# Worldwide Submarine Threat



## Gobsmacked (7 Sep 2016)

I'm sure the Politicians Hot Air will continue to protect our Arctic waters with a 'heat shield'.  :gloomy:
While prepared with a Canadian Focus, this 8 page 'cover focus' article clearly shows that the western nations need to take heed of the requirement for a renewed focus on ASW assets. 
Especially both SSN / SSK Submarines and Maritime Helicopters.
Something The UK should also take note of with an Inadequate 7 Austute SSN and just 30 overworked / Overtasked HM2 Merlins for both ASW & AEW - when each of the 2 QE-class CVs requires Minimum 13 (9 ASW / 4 AEW) each, plus 5 in Maint & some for Trng (both ASW/AEW) & SSBN Protection & 6 req'd for small Type 23/26 Frigate ships flights.  Can anybody say QE carrier sinking on the horizon?
 :endnigh: 

http://defence.frontline.online/article/2016/4/5207-Submarine-Proliferation-and-Impact-for-Canada 

http://defence.frontline.online/interactive/16def4-3d/html5/index.html?page=1


----------



## a_majoor (27 Oct 2016)

This is an interesting idea to counterpoint the opening article: a robot ship with a parasail mounted sensor pack. The use of a parasail on any ship to raise sensors and communication antenna will certainly increase the range and ability of the ship to sense and control an area. Video on link

http://www.darpa.mil/news-events/2016-10-24



> *ACTUV Unmanned Vessel Helps TALONS Take Flight in Successful Joint Test*
> Prototype low-cost, elevated sensor mast carrying ISR payload greatly extends radar, sensor, and radio ranges at modest altitude
> 
> OUTREACH@DARPA.MIL
> ...


----------



## GR66 (28 Oct 2016)

How much would an unmanned vessel with this technology cost?  Would it be cheaper to simply outfit a commercial trawler-type vessel with one of these and a towed array sonar to patrol our coasts?


----------



## Colin Parkinson (28 Oct 2016)

It would be a cheap solution, but that vessel could not catch a sub or likely protect itself. You might be able to arm them with a Mk 43 type single torpedo launcher.


----------



## a_majoor (28 Oct 2016)

GR66 said:
			
		

> How much would an unmanned vessel with this technology cost?  Would it be cheaper to simply outfit a commercial trawler-type vessel with one of these and a towed array sonar to patrol our coasts?

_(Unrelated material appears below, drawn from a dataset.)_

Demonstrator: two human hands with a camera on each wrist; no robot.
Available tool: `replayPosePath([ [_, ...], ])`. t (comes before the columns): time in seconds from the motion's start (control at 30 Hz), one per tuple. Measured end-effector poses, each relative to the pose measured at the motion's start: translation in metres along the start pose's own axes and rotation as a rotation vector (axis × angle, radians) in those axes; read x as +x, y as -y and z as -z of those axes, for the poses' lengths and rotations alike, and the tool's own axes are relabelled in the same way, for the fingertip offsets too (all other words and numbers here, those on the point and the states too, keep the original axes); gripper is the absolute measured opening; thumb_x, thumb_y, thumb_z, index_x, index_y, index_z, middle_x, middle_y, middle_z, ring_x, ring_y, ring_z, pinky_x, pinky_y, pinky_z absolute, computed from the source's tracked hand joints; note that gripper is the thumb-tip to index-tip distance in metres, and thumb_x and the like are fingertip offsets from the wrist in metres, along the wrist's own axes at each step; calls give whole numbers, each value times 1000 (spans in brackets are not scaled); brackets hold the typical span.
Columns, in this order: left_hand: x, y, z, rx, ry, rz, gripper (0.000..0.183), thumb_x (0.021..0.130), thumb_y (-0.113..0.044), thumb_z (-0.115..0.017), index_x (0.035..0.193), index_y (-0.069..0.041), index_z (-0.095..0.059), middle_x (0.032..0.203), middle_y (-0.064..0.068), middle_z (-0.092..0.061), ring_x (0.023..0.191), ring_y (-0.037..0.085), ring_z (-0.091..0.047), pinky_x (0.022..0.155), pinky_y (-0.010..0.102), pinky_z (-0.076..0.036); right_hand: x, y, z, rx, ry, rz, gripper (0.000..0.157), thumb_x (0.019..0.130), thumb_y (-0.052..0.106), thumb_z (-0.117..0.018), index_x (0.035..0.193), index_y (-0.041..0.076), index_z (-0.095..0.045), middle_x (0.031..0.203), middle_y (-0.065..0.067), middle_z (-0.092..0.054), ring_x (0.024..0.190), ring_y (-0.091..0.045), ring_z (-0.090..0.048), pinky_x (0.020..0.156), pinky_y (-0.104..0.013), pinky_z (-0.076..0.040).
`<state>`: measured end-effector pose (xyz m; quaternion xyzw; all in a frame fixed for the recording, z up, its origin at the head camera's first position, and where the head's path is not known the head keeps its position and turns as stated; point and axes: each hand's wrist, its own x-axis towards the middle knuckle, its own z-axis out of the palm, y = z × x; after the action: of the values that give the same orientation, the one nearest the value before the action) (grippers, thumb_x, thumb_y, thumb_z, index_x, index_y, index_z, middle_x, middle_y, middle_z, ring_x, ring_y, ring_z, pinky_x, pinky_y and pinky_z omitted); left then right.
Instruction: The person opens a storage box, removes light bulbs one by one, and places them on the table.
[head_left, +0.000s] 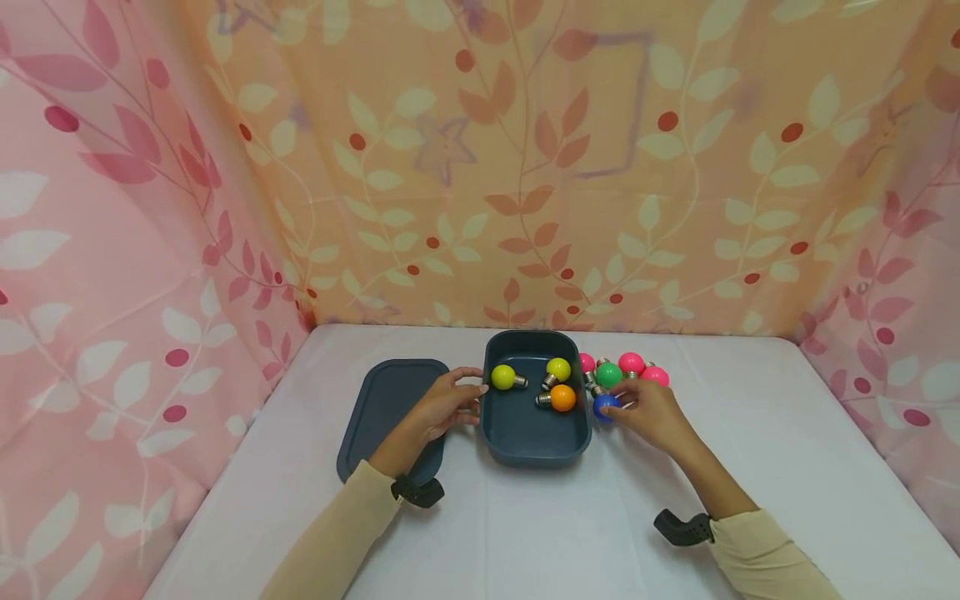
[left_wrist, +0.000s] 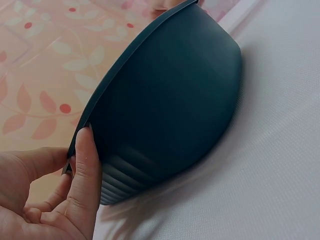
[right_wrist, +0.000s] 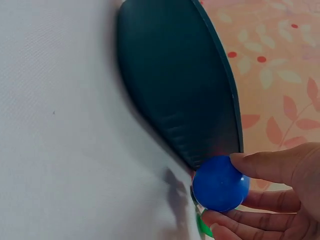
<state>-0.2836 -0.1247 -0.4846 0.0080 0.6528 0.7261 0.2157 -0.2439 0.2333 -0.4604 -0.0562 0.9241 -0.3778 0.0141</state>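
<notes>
Fingers (right_wrist: 275, 201) of the right hand (head_left: 651, 410) pinch the blue bulb (head_left: 604, 407) from opposite sides of its globe. It is just outside the box (head_left: 525, 437), beside the right wall; that wall, standing between bulb and interior, seems the relation that counts most. Its long axis seems to run toward the far side of the desk (head_left: 540, 533), base beyond globe. Of the two, the right hand is nearer; the left hand (head_left: 447, 404) is across the box, fingers pinching its left rim. Only the head view shows the yellow bulbs (head_left: 503, 377) and orange bulb (head_left: 562, 399) inside, and the lid (head_left: 390, 408). Right wrist view shows the pinch closer but hides the base; whether globe touches wall, I cannot tell
</notes>
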Motion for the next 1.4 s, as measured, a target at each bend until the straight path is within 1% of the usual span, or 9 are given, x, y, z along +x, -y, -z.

Flower class corvettes were based on commercial "Boston Whalers" so the idea has a pedigree. The main cost these days is the highly skilled crews needed to man the ships. The purpose of the robotic ships (as I understand it) si to provide a screen around higher valued manned ships without the expense of extra crews, or putting crews in danger. The enemy submarine will be forced to contend with a minimum of two ships (the control ship and its robotic escort), and more likely a convoy would have one or two frigates and five or more robot "corvettes" sailing with them.

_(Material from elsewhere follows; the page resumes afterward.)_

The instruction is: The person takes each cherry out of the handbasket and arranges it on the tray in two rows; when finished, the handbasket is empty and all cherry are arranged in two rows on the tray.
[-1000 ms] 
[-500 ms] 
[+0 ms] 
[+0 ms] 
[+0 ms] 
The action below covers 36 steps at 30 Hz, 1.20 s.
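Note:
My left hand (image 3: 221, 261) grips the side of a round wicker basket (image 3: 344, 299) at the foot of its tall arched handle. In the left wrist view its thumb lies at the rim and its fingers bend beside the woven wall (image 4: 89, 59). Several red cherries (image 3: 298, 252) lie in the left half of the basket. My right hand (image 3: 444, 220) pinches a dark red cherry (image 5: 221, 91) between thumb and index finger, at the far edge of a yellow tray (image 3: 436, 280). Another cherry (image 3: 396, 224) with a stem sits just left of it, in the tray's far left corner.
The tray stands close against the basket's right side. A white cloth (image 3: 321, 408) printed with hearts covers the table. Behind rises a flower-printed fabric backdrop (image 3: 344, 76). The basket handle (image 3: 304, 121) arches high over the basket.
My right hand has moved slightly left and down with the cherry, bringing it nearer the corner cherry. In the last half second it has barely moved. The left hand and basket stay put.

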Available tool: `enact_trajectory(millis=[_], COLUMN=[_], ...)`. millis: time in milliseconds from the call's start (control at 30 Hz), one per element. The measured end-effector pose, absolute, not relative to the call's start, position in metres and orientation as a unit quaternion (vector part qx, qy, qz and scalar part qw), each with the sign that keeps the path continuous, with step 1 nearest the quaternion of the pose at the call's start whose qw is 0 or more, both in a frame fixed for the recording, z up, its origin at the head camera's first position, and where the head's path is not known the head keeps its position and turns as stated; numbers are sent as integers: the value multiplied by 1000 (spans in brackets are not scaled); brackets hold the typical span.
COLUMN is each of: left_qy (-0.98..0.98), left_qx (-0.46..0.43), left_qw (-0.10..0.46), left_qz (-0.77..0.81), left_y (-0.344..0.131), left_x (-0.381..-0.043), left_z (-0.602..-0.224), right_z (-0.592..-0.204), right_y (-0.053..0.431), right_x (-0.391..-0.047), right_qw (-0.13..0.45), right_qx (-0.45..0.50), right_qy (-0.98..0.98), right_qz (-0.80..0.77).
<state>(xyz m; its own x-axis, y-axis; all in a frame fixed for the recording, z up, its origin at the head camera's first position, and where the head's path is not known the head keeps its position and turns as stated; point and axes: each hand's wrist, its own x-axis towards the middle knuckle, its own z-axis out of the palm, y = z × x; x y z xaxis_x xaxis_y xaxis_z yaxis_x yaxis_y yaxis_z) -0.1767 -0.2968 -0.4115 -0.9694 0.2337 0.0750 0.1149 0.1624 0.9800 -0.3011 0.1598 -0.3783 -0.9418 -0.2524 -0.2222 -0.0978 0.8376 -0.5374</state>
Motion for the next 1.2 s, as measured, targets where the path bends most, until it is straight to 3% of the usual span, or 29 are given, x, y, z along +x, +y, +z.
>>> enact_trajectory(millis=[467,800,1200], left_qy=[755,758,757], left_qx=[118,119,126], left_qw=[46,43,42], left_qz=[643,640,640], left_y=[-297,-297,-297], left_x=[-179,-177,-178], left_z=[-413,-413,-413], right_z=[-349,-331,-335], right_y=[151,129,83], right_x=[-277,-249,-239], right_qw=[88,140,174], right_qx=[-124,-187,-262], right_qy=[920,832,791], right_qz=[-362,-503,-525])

As a bonus, the robot ship needs no space for berthing, messes or wardrooms or any other accommodations, so can be far smaller even with the same weapons and sensor load outs. This would theoretically make the ship less expensive to build, and provide a much smaller signature for enemy ships, aircraft or submarines to detect.


----------



## Colin Parkinson (28 Oct 2016)

Fishing vessels can be quite big, but if damaged, you likely lose the ship and crew. They could easily handle all sorts of detection gear with little modification. Gray paint, 35mm gun, 2 MG's and some sort of torpedo pods and a chaff/noise maker for defense and your good to go. this would be your offshore one






Inshore
A few of these on each coast, they could do fisheries research while patrolling for subs.


----------



## a_majoor (28 Oct 2016)

For the ultimate in long term robotic patrolling, the Waveglider charges its batteries using a solar panel and uses no engines at all, just the motion of the waves. Dump a thousand of them in a long line and they form the sensor screen along the entire coastal region:

https://www.liquid-robotics.com/platform/how-it-works/

Open Sensor and Payload Integration Architecture
A flexible design makes it easy to reconfigure or adjust onboard payloads on the fly. The optimized motion and sound isolation systems and persistence make the Wave Glider well suited for towed acoustic sensors.

Plug and play payloads
Multiple sensor placement options
Payload health check sensors
Massive towing capability

Wave Glider Specifications
Water Speed: 1kt to 3kts
Endurance: Up to 1 year
Operating Water Depth: > 15m
Station Keeping: 40m radius (CEP90)
Payload: 7 modular bays
Tow Capability: Up to 500kg mass
Average Continuous Power: 5W – 20W
Max Solar Collection: 156W
Battery Storage: 0.9kWh – 4.5kWh
Communications: Satellite, Cell, Wi-Fi


----------



## Czech_pivo (10 May 2018)

France has ordered another Barracuda Attach sub

https://www.defensenews.com/naval/2018/05/07/france-orders-another-cruise-missile-capable-sub/


----------



## Czech_pivo (18 Apr 2019)

Interesting article about German-Canadian development of an anti-torpedo torpedo.  If its successful in its development, it would be great to see it onboard the new CSC's, possibly even on the AOPS?

 https://www.thedrive.com/the-war-zone/27510/german-and-canadian-firms-developing-seaspider-rocket-powered-anti-torpedo-torpedo

German and Canadian defense contractors are moving ahead with the development of a rocket-powered hard-kill anti-torpedo defense system called SeaSpider that they hope could become a standard feature on naval vessels in both of those countries. The project is another example of growing interest around the world in anti-torpedo torpedoes to defeat increasingly advanced threats. The War Zone has been closely following the U.S. Navy's own effort, which you can read about in depth in a recent feature.


----------